ACTIVITY
Go through the records, and copy each line in which the string "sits" is present.
(Beginning of RECORDED INFORMATION)
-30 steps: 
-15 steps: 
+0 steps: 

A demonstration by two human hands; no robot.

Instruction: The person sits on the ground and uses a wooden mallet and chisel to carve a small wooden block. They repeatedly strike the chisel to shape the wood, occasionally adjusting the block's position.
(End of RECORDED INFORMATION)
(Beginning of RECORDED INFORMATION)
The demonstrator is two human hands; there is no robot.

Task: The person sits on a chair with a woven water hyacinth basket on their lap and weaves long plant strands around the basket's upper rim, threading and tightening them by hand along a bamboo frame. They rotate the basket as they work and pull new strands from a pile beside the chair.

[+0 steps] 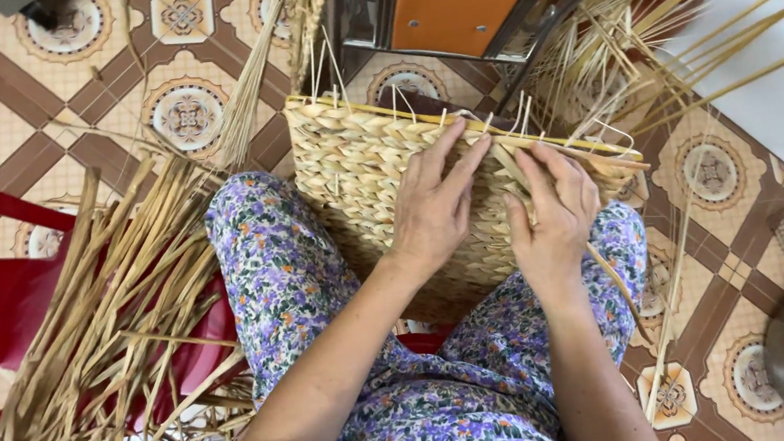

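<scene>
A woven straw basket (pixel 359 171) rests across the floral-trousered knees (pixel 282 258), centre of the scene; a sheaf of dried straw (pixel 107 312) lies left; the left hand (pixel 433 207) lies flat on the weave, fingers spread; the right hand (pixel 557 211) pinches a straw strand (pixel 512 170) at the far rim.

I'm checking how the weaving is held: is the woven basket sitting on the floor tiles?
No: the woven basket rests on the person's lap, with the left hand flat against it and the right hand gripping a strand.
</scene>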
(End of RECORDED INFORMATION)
PROBLEM SOLUTION
Instruction: The person sits on the ground and uses a wooden mallet and chisel to carve a small wooden block. They repeatedly strike the chisel to shape the wood, occasionally adjusting the block's position.
Task: The person sits on a chair with a woven water hyacinth basket on their lap and weaves long plant strands around the basket's upper rim, threading and tightening them by hand along a bamboo frame. They rotate the basket as they work and pull new strands from a pile beside the chair.

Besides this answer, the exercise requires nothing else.